Harold Wright died on May 24, 1944, at La Jolla, California, of bronchial pneumonia at the age of 72. His ashes are held at Greenwood Memorial Park, San Diego, Calif. , in a book-shaped copper urn imbedded in sand from the Imperial Valley, the scene of his most successful novel.
Achievements
The best-selling writer of fiction, essays and nonfiction during the first half of the 20th century, Harold Bell Wright was the first American writer to sell a million copies of a novel and the first to make $1 million from writing fiction.
Quotations:
"There is a bond of fellowship in sorrow that knows no conventionality. "
"The only difference between the East and the West seems to be that you have ancestors and we are going to be ancestors. "

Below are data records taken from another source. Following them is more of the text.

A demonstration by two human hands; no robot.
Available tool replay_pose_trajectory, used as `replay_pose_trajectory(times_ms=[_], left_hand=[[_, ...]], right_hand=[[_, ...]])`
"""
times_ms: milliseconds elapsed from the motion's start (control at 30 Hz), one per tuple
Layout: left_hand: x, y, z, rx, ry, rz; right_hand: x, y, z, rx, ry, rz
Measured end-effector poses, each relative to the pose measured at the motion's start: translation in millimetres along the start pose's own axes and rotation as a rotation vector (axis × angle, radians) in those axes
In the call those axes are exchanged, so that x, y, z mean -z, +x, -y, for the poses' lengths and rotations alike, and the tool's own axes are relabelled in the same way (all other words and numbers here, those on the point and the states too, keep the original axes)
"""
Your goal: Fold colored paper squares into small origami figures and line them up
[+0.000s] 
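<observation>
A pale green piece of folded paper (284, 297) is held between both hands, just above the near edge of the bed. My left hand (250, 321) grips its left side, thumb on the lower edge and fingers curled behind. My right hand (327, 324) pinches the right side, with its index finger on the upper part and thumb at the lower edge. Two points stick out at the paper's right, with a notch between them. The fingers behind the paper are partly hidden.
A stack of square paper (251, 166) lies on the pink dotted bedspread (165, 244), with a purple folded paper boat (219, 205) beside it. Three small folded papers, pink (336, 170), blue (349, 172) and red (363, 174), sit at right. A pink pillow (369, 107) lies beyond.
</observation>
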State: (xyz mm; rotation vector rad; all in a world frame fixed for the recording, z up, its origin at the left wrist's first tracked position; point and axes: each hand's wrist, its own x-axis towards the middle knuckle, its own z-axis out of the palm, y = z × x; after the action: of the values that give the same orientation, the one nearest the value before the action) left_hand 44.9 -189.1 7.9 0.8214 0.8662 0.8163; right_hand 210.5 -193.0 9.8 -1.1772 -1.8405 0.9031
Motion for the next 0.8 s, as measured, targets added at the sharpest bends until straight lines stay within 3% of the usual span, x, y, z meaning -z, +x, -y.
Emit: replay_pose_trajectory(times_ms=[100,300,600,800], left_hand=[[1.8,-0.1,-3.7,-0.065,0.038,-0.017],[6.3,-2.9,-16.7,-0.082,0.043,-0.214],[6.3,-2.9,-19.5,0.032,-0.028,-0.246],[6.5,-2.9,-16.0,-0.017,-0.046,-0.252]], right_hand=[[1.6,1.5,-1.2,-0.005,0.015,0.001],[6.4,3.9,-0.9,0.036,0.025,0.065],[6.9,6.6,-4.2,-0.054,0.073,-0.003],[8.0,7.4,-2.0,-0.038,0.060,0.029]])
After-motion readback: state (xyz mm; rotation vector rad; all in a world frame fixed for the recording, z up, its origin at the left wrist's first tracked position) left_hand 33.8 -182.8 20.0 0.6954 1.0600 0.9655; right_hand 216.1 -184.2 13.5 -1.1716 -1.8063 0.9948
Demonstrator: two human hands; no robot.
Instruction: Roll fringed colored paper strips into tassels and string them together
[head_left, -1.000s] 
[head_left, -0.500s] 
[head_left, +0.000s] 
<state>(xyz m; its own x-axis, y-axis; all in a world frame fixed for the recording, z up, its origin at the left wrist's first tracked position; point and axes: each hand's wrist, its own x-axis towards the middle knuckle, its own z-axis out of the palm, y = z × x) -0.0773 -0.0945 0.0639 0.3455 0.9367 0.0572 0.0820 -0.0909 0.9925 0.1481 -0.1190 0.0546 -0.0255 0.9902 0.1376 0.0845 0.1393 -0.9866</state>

"Here and there among men, there are those who pause in the hurried rush to listen to the call of a life that is more real… He who sees and hears too much is cursed for a dreamer, a fanatic, or a fool, by the mad mob who, having eyes, see not, ears and hear not, and refuse to understand…"
Personality
Harold Wright was normally a robust man, more than six feet tall, who loved fine horses and the outdoors.
Connections
On July 18, 1899, Harold Wright married Frances Elizabeth Long, by whom he had three sons. He was divorced from his first wife in 1920, and on August 5 of that year he married Winifred Mary Potter Duncan and remained married to her until his death.